Catherine Tate, a comedic actress, as the menacing villainess Magica De Spell. It should be noted that her original voice June Foray was also primarily a comedic actress, but in that show Magica was extremely hammy, whereas here she's a dead-serious Knight of Cerebus. That's only in her first speaking episode, though; later episodes show her with the Evil Is Hammy personality she's well known for, though she's still pretty dangerous.
Some people feel this way about the casting of Allison Janney as Goldie O'Gilt, mostly due to the lack of her southern drawl (never mind that in relation to what is known about her in the comics, it makes no sense for Goldie to have a Southern accent when she's an Irishwoman who immigrated to Dawson City). There are also those who think she's just essentially using her Charlene Doofenshmirtz voice .

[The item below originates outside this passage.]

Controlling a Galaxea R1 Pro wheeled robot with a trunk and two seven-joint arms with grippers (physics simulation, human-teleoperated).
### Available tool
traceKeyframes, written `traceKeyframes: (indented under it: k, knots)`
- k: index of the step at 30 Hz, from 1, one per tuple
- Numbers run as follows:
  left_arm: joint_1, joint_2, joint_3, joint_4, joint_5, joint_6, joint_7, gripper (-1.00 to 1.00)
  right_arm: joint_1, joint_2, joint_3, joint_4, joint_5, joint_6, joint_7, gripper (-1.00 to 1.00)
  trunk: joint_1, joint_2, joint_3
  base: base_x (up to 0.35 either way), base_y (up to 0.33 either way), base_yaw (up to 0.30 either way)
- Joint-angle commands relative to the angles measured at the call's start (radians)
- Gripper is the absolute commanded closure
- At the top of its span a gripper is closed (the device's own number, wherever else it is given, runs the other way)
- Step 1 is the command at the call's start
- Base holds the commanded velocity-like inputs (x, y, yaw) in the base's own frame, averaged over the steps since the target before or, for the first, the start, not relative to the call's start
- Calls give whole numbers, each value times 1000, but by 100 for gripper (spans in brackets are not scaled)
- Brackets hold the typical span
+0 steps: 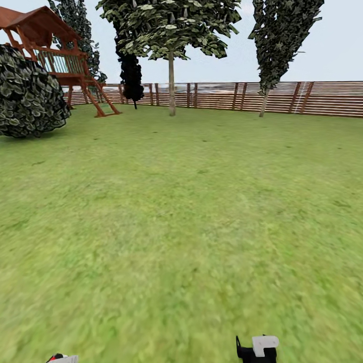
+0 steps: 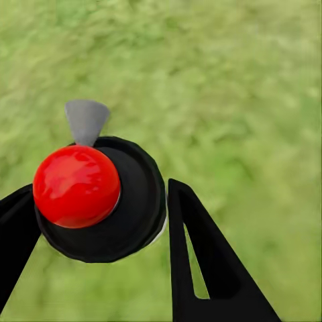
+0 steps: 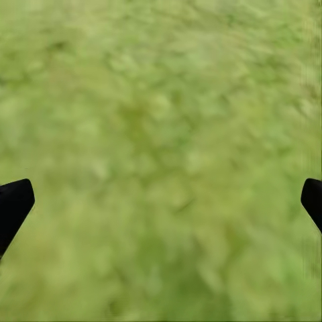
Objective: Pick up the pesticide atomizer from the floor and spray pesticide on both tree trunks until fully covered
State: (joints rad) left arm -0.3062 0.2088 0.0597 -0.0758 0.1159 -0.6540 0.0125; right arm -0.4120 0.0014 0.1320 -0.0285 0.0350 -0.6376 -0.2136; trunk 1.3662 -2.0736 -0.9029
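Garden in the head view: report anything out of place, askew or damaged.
Nothing stands out. The lawn is unbroken, the fence runs level, and the tree stands upright. The atomizer sits between the left gripper's fingers, not spilled. The right gripper is open above grass.

We see the grass floor (image 1: 191, 212) stretching to a wooden fence (image 1: 322, 98); on it stand a tree (image 1: 171, 85), a round bush (image 1: 30, 96) and a playhouse (image 1: 55, 55).
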Motion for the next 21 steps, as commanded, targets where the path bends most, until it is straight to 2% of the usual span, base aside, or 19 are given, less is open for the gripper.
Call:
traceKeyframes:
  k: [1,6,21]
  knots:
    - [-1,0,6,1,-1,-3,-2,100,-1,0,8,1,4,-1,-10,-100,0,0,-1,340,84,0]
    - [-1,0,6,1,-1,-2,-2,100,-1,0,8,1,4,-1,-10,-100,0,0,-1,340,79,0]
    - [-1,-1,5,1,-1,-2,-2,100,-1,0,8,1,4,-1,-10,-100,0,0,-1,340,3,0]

Downplayed with Don Cheadle doing Donald's normal voice in the season 1 finale. While many people think he is good, they think it's unnecessary given that Tony Anselmo could've just used his regular voice.
A similar case happens in "Last Christmas!" while some were glad to have Russi Taylor voice young Donald in the same voice she used for Huey, Dewey and Louie in the 1987 DuckTales, others wonder why they didn't just pitch Tony's Donald voice higher, like with the triplets in House of Mouse and a few other properties.